This is probably more than one issue in a single bug, but I'm not quite sure how to split things up right now, or exactly what should be happening.

So while debugging bug 842476, which turned out to be a leak due to leaking an nsXPCException that got stuck on the XPCJSRuntime, I realized that it seems like a pretty bad problem that the exception in question *wasn't being reported at all*.  See bug 842476 for the exceptions passing through XPCWrappedJS.

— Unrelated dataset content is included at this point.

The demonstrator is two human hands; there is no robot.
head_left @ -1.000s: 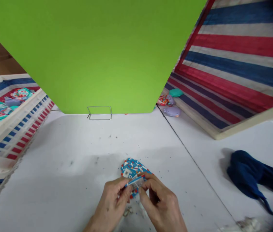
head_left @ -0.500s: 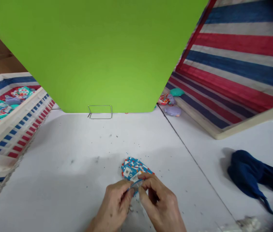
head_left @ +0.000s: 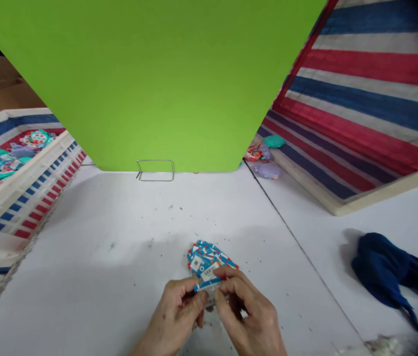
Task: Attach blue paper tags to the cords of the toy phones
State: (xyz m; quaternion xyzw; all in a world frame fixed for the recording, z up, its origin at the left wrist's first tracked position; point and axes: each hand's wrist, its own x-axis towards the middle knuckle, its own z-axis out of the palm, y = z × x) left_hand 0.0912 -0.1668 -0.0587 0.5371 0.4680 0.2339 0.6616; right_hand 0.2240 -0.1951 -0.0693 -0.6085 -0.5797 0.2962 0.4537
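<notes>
Between both hands is a small blue-and-white printed card [head_left: 209,284], tilted so that its blue edge faces up. My left hand [head_left: 179,309] pinches its left end between thumb and fingers. My right hand [head_left: 248,306] grips the right end, with the fingertips close together. Just beyond them lies a loose pile of blue, white and red printed cards [head_left: 205,257], some bearing barcodes; its near part is hidden by my hands. Whatever is under the held card is too small to make out.
A green board [head_left: 164,89] rises at the back, a wire stand [head_left: 156,170] at its foot. Left is a white basket [head_left: 34,190] of colourful toys. To the right are a striped-lined bin [head_left: 342,202], purple toy [head_left: 268,171] and dark blue cloth [head_left: 383,267] on the white table [head_left: 94,277].
The held card has turned so that more of its blue-and-white face shows. Both hands keep their grip and have barely moved; the whole view has shifted slightly.
</notes>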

The underlying problem is simple:  NS_ScriptErrorReporter has code to suppress reporting of exceptions if there's JS higher on the stack (calling JS_DescribeScriptedCaller).  This code is different from the suppression code in nsXPCWrappedJSClass::CheckForException (which I think is more reasonable, modulo that it defers to NS_ScriptErrorReporter when it calls JS_ReportPendingException, though I think it still might toss away things we want reported).

On top of that, js_ErrorFromException doesn't deal usefully with exceptions that are proxies, which happened in this case, maybe because of the interactions with the browser-element code?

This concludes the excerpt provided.